The Serial Preferred Stock may be issued from time to time in   one or more
series. Subject to the provisions of this Division A, which provisions shall
apply to all Serial Preferred Stock, the Board of Directors hereby is
authorized to cause such shares to be issued in one or more series and to adopt
from time to time amendments to these Amended Articles of Incorporation with
respect to each such series to fix: the division of such shares into series and
the designation and authorized number of shares of each series; the dividends
or distribution rate; the dates of payment of dividends or distributions
and the dates from which they are cumulative; liquidation price; redemption 
rights and price; sinking fund requirements; conversion rights; and
restrictions on the issuance of shares of any class or series.

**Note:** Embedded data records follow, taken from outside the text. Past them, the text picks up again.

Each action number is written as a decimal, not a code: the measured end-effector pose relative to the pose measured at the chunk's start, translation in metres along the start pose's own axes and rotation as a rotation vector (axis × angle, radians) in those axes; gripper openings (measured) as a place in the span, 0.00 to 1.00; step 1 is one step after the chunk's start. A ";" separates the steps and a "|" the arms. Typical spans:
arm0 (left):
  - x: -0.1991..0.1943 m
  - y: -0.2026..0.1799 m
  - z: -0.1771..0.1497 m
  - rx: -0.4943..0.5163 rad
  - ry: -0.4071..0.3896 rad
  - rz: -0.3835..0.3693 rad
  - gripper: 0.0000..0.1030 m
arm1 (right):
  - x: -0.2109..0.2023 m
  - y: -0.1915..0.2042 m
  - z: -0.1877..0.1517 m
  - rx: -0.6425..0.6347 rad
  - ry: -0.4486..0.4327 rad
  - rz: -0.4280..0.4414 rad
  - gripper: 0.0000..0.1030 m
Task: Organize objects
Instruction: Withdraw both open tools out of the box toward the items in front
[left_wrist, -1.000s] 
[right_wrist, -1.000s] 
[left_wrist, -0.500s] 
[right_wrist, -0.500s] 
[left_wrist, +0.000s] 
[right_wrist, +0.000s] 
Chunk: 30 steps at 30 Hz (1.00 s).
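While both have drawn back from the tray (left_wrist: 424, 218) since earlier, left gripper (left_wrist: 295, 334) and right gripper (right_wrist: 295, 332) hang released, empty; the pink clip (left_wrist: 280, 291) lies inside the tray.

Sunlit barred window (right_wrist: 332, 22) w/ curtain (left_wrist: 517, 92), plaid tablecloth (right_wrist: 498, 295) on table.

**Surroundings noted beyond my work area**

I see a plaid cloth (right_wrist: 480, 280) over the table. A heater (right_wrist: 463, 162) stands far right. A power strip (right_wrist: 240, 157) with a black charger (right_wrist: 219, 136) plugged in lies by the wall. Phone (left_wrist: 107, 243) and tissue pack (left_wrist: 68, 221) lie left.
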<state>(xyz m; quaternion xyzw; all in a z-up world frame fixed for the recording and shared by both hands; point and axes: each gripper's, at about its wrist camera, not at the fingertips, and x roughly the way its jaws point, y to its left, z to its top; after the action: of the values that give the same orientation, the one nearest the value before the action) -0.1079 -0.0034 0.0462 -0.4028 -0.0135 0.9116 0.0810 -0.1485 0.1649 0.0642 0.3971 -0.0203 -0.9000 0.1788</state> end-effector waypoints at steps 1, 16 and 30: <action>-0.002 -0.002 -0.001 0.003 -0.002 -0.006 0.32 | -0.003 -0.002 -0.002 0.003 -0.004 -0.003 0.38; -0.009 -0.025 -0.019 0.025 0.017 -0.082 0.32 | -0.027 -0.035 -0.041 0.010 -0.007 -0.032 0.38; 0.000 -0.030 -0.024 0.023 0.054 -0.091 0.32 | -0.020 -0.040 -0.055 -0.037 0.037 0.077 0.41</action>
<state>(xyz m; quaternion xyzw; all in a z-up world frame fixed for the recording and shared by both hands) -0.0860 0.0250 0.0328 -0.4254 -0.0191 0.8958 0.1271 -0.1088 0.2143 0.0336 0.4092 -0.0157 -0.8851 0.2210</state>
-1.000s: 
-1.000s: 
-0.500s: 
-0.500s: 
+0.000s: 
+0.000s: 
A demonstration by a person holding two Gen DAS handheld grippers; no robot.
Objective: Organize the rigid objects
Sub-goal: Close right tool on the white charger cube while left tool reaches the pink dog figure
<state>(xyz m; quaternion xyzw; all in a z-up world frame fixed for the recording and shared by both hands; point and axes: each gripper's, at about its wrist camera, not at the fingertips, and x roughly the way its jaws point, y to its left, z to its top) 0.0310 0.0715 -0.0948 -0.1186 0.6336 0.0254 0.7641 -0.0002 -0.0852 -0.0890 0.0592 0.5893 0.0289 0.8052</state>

The holders of
Serial Preferred Stock shall be entitled to one vote for each share upon all
matters presented to the shareholders; and, except as required by law, the
holders of Serial Preferred Stock and the holders of Common Stock shall vote
together as one class on all matters.
        
                                  Division B
                                      
                                 Common Stock

        The Common Stock shall be subject to the express terms of the Serial
Preferred Stock and of any series thereof. The holders of shares of Common
Stock shall be entitled to one vote for each share upon all matters presented
to the shareholders. No holder of shares of Common Stock shall have a
preemptive right to subscribe to additional issues of the stock of this
Corporation of any or all classes or series.

                                  ARTICLE V

        These Amended Articles of Incorporation supersede the existing
Articles.

                                  ARTICLE VI

        Except as otherwise provided by law, the Articles, or the Regulations
of this Corporation, as they may respectively be amended, all of the powers of
this Corporation shall be possessed and exercised by the Board of Directors.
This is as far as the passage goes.